• _EXERCISE PROMPT_
Go through the material below and copy each line where the word "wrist" appears.

• _RECORDED DATA_
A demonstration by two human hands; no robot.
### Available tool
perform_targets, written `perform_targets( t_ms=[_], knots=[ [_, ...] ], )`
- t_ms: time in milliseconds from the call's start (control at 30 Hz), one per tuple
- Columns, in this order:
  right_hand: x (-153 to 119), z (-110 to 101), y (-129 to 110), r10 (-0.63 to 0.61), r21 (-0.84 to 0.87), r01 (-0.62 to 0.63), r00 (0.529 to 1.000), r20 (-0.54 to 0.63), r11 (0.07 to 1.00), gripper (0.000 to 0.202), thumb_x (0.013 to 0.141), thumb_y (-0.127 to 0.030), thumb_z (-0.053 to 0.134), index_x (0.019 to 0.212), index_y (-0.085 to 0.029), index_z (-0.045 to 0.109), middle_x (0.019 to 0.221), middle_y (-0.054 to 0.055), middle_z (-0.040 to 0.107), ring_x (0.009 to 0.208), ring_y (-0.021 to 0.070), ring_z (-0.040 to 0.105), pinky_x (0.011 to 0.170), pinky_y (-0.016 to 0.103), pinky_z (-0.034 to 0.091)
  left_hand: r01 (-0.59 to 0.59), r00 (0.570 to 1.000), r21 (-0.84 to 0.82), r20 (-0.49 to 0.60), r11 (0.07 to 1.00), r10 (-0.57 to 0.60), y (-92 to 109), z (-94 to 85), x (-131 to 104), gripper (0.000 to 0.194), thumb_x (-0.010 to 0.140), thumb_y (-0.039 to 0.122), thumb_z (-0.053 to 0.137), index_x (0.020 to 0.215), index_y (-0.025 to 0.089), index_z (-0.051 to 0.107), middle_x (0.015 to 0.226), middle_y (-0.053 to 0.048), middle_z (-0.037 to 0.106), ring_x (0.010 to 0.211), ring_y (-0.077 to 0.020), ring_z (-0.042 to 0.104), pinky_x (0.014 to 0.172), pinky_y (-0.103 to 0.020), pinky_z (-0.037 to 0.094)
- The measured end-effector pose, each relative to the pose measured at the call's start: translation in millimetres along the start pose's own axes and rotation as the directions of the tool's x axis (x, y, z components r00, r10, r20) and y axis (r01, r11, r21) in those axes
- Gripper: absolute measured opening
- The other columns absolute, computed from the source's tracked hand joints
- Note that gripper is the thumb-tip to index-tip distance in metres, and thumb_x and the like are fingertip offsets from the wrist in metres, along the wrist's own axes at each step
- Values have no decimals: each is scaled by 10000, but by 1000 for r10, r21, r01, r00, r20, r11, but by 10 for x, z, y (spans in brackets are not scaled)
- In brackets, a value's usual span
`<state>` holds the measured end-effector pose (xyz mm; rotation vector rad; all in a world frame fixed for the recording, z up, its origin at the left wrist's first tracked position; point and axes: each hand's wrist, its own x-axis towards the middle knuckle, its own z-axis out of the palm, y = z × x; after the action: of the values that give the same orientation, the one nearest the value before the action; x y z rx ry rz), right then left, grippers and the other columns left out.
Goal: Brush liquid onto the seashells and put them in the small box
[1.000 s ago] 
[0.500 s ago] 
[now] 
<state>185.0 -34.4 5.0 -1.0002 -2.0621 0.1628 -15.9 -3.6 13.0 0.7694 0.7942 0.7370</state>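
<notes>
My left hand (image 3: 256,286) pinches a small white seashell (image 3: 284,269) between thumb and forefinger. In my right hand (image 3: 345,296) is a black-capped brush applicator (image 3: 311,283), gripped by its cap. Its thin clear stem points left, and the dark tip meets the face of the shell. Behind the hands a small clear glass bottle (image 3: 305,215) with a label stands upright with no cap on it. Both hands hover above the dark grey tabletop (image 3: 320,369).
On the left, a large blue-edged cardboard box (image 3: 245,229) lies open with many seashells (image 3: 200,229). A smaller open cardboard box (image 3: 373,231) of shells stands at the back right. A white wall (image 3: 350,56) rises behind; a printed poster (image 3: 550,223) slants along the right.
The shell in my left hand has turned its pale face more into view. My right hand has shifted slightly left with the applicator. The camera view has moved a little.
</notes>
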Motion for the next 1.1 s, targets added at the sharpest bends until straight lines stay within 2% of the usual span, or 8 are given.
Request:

• _TASK RESPONSE_
- Note that gripper is the thumb-tip to index-tip distance in metres, and thumb_x and the like are fingertip offsets from the wrist in metres, along the wrist's own axes at each step
`<state>` holds the measured end-effector pose (xyz mm; rotation vector rad; all in a world frame fixed for the recording, z up, its origin at the left wrist's first tracked position; point and axes: each hand's wrist, its own x-axis towards the middle knuckle, its own z-axis out of the palm, y = z × x; after the action: of the values that give the same orientation, the one nearest the value before the action; x y z rx ry rz), right then left, grippers and the other columns left out.

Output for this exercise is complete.